Another possibility would be to change that triple pattern to be in a FILTER 
EXISTS condition, so it’d only be evaluated for matches to your other triple 
patterns i.e.

{ VALUES ?sct_code { "298314008" }
      _:b0  lsu:code          ?sct_code .
      ?c    skosxl:prefLabel  _:b0 .
     FILTER EXISTS {  ?c    skos:inScheme     lsu:SNOMEDCT_US }
    }

Hope this helps,

Rob

From: Lorenz Buehmann <[email protected]>
Date: Thursday, 3 November 2022 at 11:12
To: [email protected] <[email protected]>
Subject: Re: Re: Weird sparql problem
tdbquery --explain --loc  $TDB_LOC  "query here"

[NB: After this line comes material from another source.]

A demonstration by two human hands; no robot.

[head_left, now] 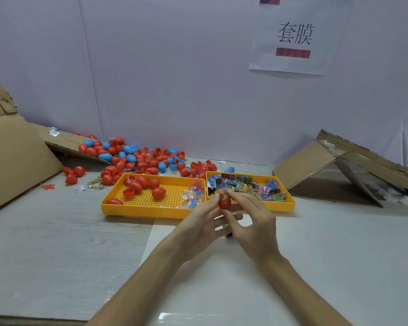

would also work to see the plan - maybe also increase log level to see
more: https://jena.apache.org/documentation/tdb/optimizer.html

Another question, did you generate the TDB stats such those could be
used by the optimizer?

for debugging purpose, you could also disable query optimization (put an
empty none.opt file into $TDB_LOC/Data-0001 dir)  and reorder your query
manually, i.e.

WHERE
    { VALUES ?sct_code { "298314008" }
    _:b0  lsu:code          ?sct_code .
      ?c    skosxl:prefLabel  _:b0 .
      ?c    skos:inScheme     lsu:SNOMEDCT_US
    }

without stats and based on heuristics (e.g. number of variables in
triple pattern), otherwise the last triple pattern might always be
evaluated first


On 03.11.22 11:11, Mikael Pesonen wrote:

Here's the parse, hope it helps:

WHERE
    { VALUES ?sct_code { "298314008" }
      ?c    skosxl:prefLabel  _:b0 .
      _:b0  lsu:code          ?sct_code .
      ?c    skos:inScheme     lsu:SNOMEDCT_US
    }
- - - - - - - - - - - - - - - - - - - - - - - - - - - - - - - -
(prefix ((owl: <http://www.w3.org/2002/07/owl#<http://www.w3.org/2002/07/owl>>)
           (rdf: 
<http://www.w3.org/1999/02/22-rdf-syntax-ns#<http://www.w3.org/1999/02/22-rdf-syntax-ns>>)
           (skosxl: 
<http://www.w3.org/2008/05/skos-xl#<http://www.w3.org/2008/05/skos-xl>>)
           (skos: 
<http://www.w3.org/2004/02/skos/core#<http://www.w3.org/2004/02/skos/core>>)
           (dcterms: <http://purl.org/dc/terms/>)
           (rdfs: 
<http://www.w3.org/2000/01/rdf-schema#<http://www.w3.org/2000/01/rdf-schema>>)
           (lsr: <https://resource.lingsoft.fi/>)
           (id: <http://snomed.info/id/>)
           (dcat: <http://www.w3.org/ns/dcat#<http://www.w3.org/ns/dcat>>)
           (dc: <http://purl.org/dc/elements/1.1/>)
           (lsu: <https://www.lingsoft.fi/ns/umls/>))
    (sequence
      (table (vars ?sct_code)
        (row [?sct_code "298314008"])
      )
      (bgp
        (triple ?c skos:inScheme lsu:SNOMEDCT_US)
        (triple ?c skosxl:prefLabel ??0)
        (triple ??0 lsu:code ?sct_code)
      )))


On 02/11/2022 12.32, [email protected] wrote:

For these kind of performance issues it is useful to see the SPARQL
algebra for the whole query, not just fragments of the query.  You
can use the qparse command for the version of Jena you are using to
see how it is optimising your queries e.g.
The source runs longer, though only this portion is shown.